Est-ce dû à sa situation géographique à la fois médiane et isolée au sein de l’Europe mais la Suisse a souvent été pourvoyeur en groupes résolumement à part. Ce fut le cas avec Celtic Frost ou Coroner pour n’en citer que deux. Cette singularité se vérifie encore actuellement avec Monkey3.
Les consommateurs rapides, ceux qui ne prêtent aux écoutes guère plus qu’une oreille distraite, argueront que cette formation paresseuse - sur un plan strictement quantitatif s’entend (trois explorations en dix ans de carrière) – n’innove en rien, se contentant de mouliner un Stoner Rock instrumental lequel, s’il a pu surprendre à l’époque du galop d’essai éponyme en 2001, n’étonne en revanche plus personne aujourd’hui... Raccourci facile s’il en est car Monkey3 ne noue en réalité que bien peu de liens avec cette mouvance portée sur la fumette et le Black Sabbath séminal. Si le groupe ne saurait cacher sa révérence pour les années 70, c’est davantage vers la scène progressive et surtout Space Rock, qu’il s’abreuve. Le recours permanent à des nappes de claviers qui ne se contentent pas seulement de souligner le travail abattu par les autres instruments mais sont un des principaux arc-boutants soutenant l’édifice, témoigne de cet ancrage évident.

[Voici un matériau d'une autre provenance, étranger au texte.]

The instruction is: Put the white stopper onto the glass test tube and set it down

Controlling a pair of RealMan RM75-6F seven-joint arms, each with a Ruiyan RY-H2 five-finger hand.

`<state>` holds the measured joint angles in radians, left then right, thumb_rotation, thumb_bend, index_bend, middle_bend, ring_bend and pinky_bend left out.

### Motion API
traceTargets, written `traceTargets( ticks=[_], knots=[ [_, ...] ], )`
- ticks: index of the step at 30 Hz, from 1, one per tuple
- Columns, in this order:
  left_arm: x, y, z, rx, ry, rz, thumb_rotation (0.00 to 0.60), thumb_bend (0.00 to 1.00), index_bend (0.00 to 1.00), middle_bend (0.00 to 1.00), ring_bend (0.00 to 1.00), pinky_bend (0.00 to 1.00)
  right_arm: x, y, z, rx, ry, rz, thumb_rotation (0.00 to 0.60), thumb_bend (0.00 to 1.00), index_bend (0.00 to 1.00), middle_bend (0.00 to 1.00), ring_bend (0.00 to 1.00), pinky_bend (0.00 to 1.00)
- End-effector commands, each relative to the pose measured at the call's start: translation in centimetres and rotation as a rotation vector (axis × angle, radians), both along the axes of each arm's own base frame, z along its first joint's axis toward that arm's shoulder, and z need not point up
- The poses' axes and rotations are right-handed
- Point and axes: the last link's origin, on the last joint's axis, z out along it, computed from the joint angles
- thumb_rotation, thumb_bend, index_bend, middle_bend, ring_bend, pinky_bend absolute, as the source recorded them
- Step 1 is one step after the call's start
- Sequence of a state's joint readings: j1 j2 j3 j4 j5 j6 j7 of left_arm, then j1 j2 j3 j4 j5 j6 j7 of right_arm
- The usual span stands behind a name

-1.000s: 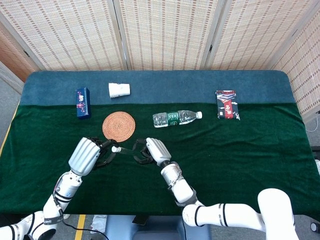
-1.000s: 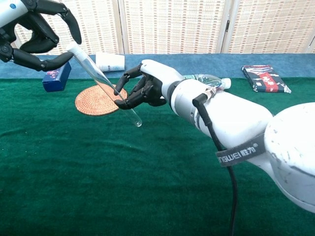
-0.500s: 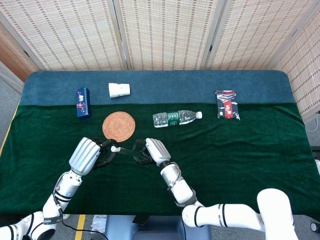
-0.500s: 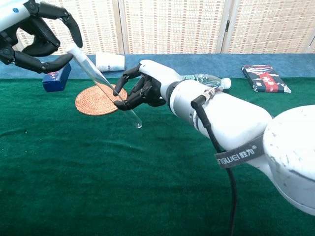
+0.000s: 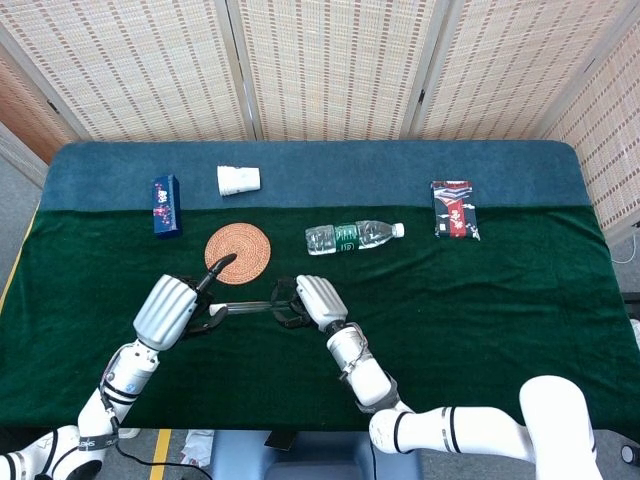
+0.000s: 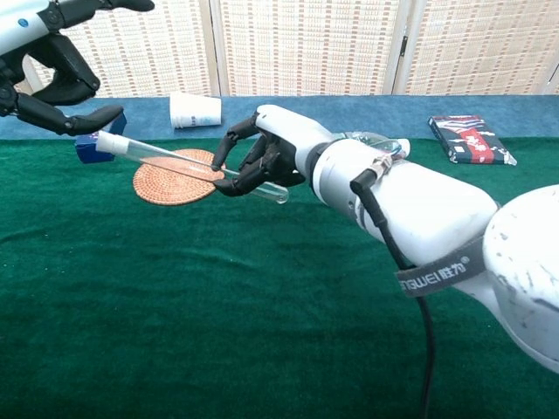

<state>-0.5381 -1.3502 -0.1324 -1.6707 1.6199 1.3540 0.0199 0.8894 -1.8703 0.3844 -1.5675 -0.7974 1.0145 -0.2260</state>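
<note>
Now right hand [image 6: 262, 161] pinches glass test tube [image 6: 188, 165] near its round end, long axis nearly level, white stopper [image 6: 106, 140] end toward spread left hand [image 6: 52, 74], just apart

A table [image 5: 420, 300] fills most of the head view, covered by dark green cloth with a blue strip [image 5: 330, 160] along its far edge. At upper left a small blue box [image 5: 166, 206] stands across the seam of the two. Right of it a white paper cup [image 5: 239, 180] lies on its side on the blue. On the green, a round woven coaster [image 5: 238, 252] sits left of centre, a clear plastic bottle [image 5: 352, 237] lies on its side at centre, and a dark flat packet [image 5: 454, 210] lies at upper right.
</note>
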Motion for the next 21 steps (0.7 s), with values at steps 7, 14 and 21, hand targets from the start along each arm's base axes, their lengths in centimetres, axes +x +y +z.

Si les jamais contents regretteront que les Suisses n'aient pas étiré un peu plus sa durée (42 minutes, c'est un peu court, surtout après quasiment cinq ans d'absence, seulement interrompus par un EP basé sur des reprises), Beyond The Black Sky, s'il ne surprend pas, poursuit le travail entamé par ses deux prédécesseurs. Bien que l'on imagine sans peine quelle rampe de lancement vers les improvisations les plus folles, elles peuvent devenir sur scène, on devine néanmoins que ces compositions sont le fruit d'une longue élaboration. Malgré leur accents de jam cosmique, elles trahissent le souci permanent chez leurs auteurs de pondre toujours de vrais titres, dont les différentes parties s'emboitent avec fluidité. Le gigantesque "Black Maiden", montée en puissance tavelée de zébrures mélancoliques, illustre bien cette science de la construction minutieuse à laquelle Monkey3 est parvenu.
Aussi à l'aise dans l'accroche lourde et nerveuse (le court "K.I" et "Camhell") que dans les cavalcades plus atmosphériques (mention pour "Motorcycle Broer" auquel il imprime une espèce de groove hypnotique qui emporte tout avec lui et la lente exploration finale, "Through The Desert" que déchirent de sombres coups de boutoir), le groupe signe un album à la fois homogène et varié, solide et imparable. Il confirme que le parti pris instrumental peut être passionnant lorsqu'il est exploité par des musiciens talentueux, comme c'est le cas ici. Chacun y a sa place bien définie au service d'un ensemble qui ne se prend jamais les pieds dans son propre piège, celui, tentant, de la démonstration nébuleuse.
Ni Rock stoner ni progressif, mais un peu les deux à la fois, Monkey3 ne deçoit pas et fait de Beyond The Black Sky une de sorties majeures de ces derniers mois. Indispensable.